Голос взлетал все выше и выше, и, словно подчиняясь призыву этого пастыря — проповедника своей собственной веры, поднялся ветер и, завывая, гнал перед собою черные тучи и ливни, как бы стремясь омыть и очистить людские души. Кодуа сидел на кровати, опустив голову на руки. Он думал не столько о проповеди, сколько о самом проповеднике. Все считали Кумби Мозеса старым чудаком, и не без оснований. Раньше он был самым обыкновенным жителем их города; правда, соседские ребятишки старика до смерти боялись: он был с ними очень строг, да еще и борода пугала — страшная, лохматая. (Кумби утверждал, что бреется раз в десять лет.) Он, бывало, отбирал у ребятишек теннисные мячи, хватая их на лету прямо во время игры. Но это еще когда Кумби служил в полиции. Изменился он, вылетев с работы неизвестно за что; вот тогда он и занялся продажей запасных частей к автомобилям.
Кодуа все сидел, думая о дядюшке Кумби, а дождь за окном набирал силу, словно вдохновляемый нарастающим светом дня. Но Мозес продолжал свою проповедь. На этот раз она длилась гораздо дольше обычного. Кодуа никак не мог уразуметь, в чем дело: ведь лишь накануне вечером этот человек занимался скупкой краденого, покупал у мальчишек ворованные запчасти. Значит, он живет двойной жизнью? Ну, как бы там ни было, отец и мать уже приняли решение. Только разве при помощи полиции ответишь на все вопросы?
Кумби Мозес закончил проповедь только в шестом часу утра.
В восемь все еще лило как из ведра. Большинство магазинов было закрыто, улицы пустынны. К полудню почти совсем стемнело — так бывает в редкие дни солнечных затмений. Рыбаки, собравшиеся было в море, предсказывали страшные ливни и возможное наводнение, вроде того, что было лет десять назад. Да и все кругом прочили ливни и бури, а в двенадцать эти предсказания подтвердила и сводка погоды по радио. Лавки и магазины закрылись, работали только большие универмаги; школы прекратили занятия раньше обычного; служащие дрожали за своими столами от пронизывающей сырости, а рабочие, исправлявшие на улице электричество, спешили укрыться под навесами соседних домов. Кумби Мозес один из немногих не закрыл свою лавку. Он стоял за прилавком и, сам того не зная, предоставил возможность двум переодетым полицейским рыться на полках с запчастями — крадеными в том числе. На этот раз ему здорово не повезло.
На несколько минут лучи солнца пробились сквозь тучу, и дождь поутих. Белая женщина, что жила неподалеку от дома Кодуа, вышла на балкон и, прищурившись, посмотрела на небо. Сверху лилось необычайно яркое сияние, на мгновение ослепившее ее и заставившее укрыться в полутьме дома.

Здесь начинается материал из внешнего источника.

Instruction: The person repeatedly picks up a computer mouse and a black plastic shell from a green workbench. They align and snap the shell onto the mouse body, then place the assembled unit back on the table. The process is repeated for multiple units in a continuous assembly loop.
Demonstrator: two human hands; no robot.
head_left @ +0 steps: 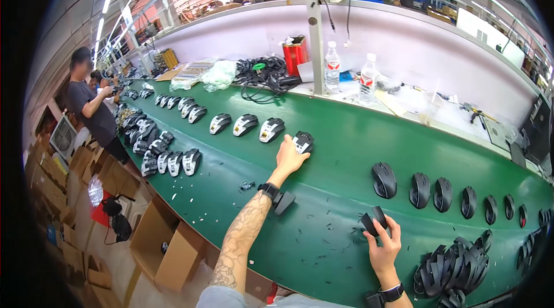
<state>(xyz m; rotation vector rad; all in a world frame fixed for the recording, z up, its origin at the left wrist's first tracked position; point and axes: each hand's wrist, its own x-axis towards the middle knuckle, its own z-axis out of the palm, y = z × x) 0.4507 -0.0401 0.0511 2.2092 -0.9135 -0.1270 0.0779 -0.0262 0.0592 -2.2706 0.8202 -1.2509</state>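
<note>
My left hand (pixel 290 159) reaches forward over the green work surface, its fingers closed on the near left side of a computer mouse (pixel 303 142). This mouse has a black front and a lighter, uncovered rear, and sits at the right end of a row of similar mice. In my right hand (pixel 384 249), nearer to me, thumb and fingers pinch dark curved plastic mouse covers (pixel 374 221); two pieces seem to show. A loose dark cover (pixel 284 203) lies by my left wrist. Beyond my right hand stands a black, fully covered mouse (pixel 384 180).
A heap of black covers (pixel 453 267) lies right of my right hand. Several black mice (pixel 443 194) line the right side. More grey-and-black mice (pixel 191 162) crowd the left. Bottles (pixel 367 79) and cables (pixel 265 80) stand along the back. A person (pixel 92 97) works far left.
</note>
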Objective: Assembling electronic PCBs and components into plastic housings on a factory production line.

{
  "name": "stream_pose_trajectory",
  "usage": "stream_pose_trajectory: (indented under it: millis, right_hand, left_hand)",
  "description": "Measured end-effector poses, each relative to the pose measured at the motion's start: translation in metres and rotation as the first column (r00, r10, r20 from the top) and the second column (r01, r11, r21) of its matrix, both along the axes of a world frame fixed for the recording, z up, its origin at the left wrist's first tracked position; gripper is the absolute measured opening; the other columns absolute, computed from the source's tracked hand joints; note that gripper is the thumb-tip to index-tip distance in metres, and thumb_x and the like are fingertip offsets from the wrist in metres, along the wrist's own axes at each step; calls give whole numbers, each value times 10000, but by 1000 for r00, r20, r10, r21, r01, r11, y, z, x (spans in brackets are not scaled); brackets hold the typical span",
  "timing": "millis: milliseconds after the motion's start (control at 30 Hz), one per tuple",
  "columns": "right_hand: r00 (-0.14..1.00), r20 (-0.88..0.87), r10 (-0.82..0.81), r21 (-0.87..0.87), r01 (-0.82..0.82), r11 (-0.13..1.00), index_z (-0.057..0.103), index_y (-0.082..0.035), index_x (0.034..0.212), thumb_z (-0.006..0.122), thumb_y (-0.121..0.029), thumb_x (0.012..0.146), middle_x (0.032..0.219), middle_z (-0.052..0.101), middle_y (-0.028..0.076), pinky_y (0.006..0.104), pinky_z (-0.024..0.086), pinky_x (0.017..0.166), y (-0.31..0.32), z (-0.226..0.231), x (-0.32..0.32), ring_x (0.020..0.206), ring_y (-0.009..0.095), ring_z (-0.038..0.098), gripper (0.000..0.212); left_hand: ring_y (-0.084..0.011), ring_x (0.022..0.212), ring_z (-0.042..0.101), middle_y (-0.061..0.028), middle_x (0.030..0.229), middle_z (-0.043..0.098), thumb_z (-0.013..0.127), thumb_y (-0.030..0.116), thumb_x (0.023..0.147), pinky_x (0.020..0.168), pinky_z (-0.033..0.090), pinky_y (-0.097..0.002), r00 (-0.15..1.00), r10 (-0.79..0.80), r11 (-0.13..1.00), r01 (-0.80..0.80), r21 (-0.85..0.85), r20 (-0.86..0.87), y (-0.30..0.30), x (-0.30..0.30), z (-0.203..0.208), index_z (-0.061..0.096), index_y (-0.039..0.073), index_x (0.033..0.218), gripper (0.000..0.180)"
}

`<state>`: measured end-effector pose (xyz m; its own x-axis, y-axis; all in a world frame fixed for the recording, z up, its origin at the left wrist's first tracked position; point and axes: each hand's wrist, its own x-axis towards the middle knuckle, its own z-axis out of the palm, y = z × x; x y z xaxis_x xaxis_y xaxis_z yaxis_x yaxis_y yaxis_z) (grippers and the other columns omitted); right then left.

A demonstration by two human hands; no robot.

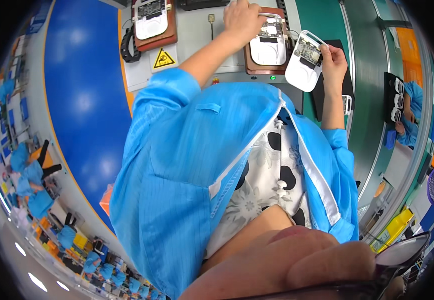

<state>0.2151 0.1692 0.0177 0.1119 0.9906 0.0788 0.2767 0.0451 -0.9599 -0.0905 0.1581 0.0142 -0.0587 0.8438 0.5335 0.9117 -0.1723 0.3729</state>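
Observation:
My right hand (333, 64) pinches the upper right edge of a white plastic housing (301, 76), which has a bare circuit board in its upper half and is held tilted above the bench. My left hand (243, 22) closes at the upper left edge of a second white housing (268, 56), also with a circuit board. This one lies in a reddish-brown fixture (257, 69); the fingertips are partly hidden. Farther left, a third white housing (152, 28) rests in a similar brown fixture (161, 42).
Under my right hand lies a black tray (318, 102) with another white housing (347, 105) at its edge. A yellow warning sign (164, 58) and a green lit button (273, 78) are on the machine. A green conveyor (362, 40) runs at the right; a co-worker (413, 112) sits beyond.

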Motion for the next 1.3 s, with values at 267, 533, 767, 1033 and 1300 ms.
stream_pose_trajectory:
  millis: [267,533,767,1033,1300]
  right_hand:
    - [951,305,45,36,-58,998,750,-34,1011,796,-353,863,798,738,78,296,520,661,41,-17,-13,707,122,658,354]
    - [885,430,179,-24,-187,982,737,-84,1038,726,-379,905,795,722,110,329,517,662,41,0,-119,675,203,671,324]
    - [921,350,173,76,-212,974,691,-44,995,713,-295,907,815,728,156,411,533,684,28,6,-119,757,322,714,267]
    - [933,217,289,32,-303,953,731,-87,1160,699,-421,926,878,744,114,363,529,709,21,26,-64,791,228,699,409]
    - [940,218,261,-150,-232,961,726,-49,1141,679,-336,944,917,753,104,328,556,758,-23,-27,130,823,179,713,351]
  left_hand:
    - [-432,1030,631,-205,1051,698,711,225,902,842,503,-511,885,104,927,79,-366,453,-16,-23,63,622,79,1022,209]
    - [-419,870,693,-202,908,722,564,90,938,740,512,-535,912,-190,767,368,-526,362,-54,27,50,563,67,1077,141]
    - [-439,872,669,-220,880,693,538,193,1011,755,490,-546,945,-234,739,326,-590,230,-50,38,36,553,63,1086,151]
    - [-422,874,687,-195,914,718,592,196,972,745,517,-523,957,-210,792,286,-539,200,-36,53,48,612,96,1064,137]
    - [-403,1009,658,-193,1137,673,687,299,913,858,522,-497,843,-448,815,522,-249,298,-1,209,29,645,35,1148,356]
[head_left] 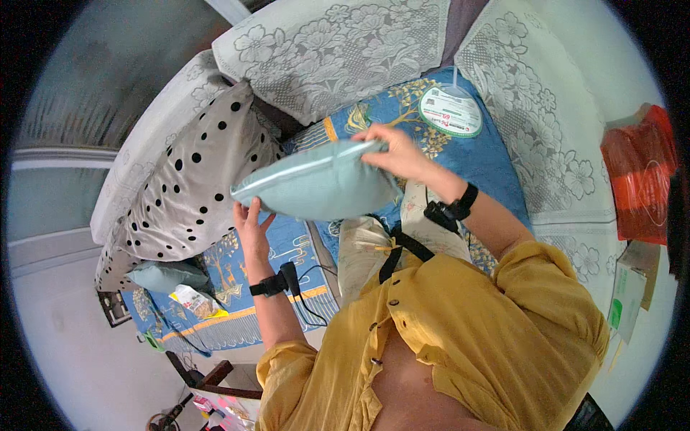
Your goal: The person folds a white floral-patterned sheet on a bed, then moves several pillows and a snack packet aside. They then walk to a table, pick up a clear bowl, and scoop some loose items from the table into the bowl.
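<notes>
A pale teal cushion (320, 183) is held up in front of me, over a sofa with a blue patterned cover (474, 154). My right hand (395, 152) grips the cushion's upper right edge. My left hand (251, 226) is under its lower left corner, palm up with fingers spread, touching or nearly touching the fabric. Both wrists carry black bands. Left of the cushion a large beige pillow with black dots (194, 179) leans against the sofa arm.
White lace covers (338, 50) drape the sofa back and arms. A round white-and-green hand fan (451, 111) lies on the seat. A smaller teal cushion (165, 275) and a snack packet (192, 300) lie at the seat's left end. An orange bag (640, 179) sits at right.
</notes>
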The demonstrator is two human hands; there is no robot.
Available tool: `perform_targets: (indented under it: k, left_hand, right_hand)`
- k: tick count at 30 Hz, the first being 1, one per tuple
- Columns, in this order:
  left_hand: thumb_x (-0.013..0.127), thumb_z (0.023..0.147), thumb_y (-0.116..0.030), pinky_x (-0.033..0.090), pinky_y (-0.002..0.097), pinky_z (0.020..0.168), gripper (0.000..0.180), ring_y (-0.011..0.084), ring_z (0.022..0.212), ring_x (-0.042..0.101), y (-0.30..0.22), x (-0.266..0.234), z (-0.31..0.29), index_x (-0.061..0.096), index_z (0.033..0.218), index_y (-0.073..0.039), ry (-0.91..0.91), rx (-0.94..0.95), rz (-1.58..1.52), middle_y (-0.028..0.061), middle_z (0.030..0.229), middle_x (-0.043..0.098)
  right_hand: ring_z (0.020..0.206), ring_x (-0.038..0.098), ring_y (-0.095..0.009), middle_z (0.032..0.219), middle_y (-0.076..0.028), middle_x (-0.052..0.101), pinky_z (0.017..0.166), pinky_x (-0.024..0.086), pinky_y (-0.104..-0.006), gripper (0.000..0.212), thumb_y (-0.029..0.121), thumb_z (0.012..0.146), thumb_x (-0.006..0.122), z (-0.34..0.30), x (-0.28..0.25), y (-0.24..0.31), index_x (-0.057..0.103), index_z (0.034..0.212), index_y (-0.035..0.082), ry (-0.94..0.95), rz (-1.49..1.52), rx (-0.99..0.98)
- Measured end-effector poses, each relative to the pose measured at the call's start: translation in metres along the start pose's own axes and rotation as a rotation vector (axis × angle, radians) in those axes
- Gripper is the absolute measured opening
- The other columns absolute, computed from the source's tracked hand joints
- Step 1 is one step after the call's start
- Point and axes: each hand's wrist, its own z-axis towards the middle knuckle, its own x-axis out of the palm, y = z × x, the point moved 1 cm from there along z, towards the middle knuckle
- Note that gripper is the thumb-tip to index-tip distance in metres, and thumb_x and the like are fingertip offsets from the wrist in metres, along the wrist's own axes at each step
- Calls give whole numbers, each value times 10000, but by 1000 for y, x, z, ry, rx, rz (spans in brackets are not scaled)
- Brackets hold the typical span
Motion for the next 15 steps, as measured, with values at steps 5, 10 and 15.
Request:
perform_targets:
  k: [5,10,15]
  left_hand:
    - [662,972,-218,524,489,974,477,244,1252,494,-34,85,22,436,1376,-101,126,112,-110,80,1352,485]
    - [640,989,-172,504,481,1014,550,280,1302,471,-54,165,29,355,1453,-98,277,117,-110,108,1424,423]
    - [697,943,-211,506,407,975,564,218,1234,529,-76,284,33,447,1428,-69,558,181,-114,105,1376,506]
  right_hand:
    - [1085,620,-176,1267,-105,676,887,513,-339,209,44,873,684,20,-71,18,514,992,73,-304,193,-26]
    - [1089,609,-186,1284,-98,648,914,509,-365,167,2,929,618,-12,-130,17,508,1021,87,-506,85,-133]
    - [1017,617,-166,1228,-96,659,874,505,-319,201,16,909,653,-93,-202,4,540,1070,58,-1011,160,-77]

Почти у каждого дома резвились под дождем голые ребятишки, наслаждаясь теплыми струями воды и не слушая увещеваний взрослых. Те же настойчиво звали их под крышу, грозя простудами и лекарствами. Но пока их матери дрожали от сырости в промозглой полутьме домов, ребятишки плясали, взявшись за руки и распевая песни, потому что нет ничего веселее июньского дождя. А дождь лил весь день напролет, лил и тогда, когда весь город уснул. Скоро засверкали молнии, загремел гром. Кодуа заснул крепким сном. Его убаюкал стук капель по крыше.
Однако около трех он беспокойно заворочался в постели и проснулся. На этот раз его разбудил не голос Кумби Мозеса, но глас дождя, лившегося на постель сквозь худую крышу Мальчик очень удивился: вроде раньше он не замечал, чтобы крыша текла. Он сначала просто не пове-рил себе, решил, что ему снится. Но его постель была мокра, хотя дни, когда он просыпался оттого, что намочил в постель, давно прошли. Это случалось в далеком детстве, он был тогда совсем несмышленышем, только из колыбели, и с тех пор минуло шестнадцать лет. Младшие братья спокойно спали, посапывая вразнобой. Ничего не оставалось, кроме как сидеть, сетовать на невезение и проклинать силы небесные, создавшие его и подарившие ему родителей, которые не могли дать своим детям иного жилья, кроме каморки из рифленого железа…
Пока он придумывал новые и новые проклятия, вода в каморке поднялась до колен. Вокруг плавали обрывки бумаги, куски древесного угля, пластмассовые тарелки, пустые кале-басы и бог знает что еще. На улице поток уносил даже кур, и самое громкое и безудержное кудахтанье не могло им помочь.
Когда на рассвете первые солнечные лучи пробились сквозь быстро несущиеся тучи, ливень умерил свой натиск. Уровень воды на улицах сильно понизился, поток замедлил свое течение.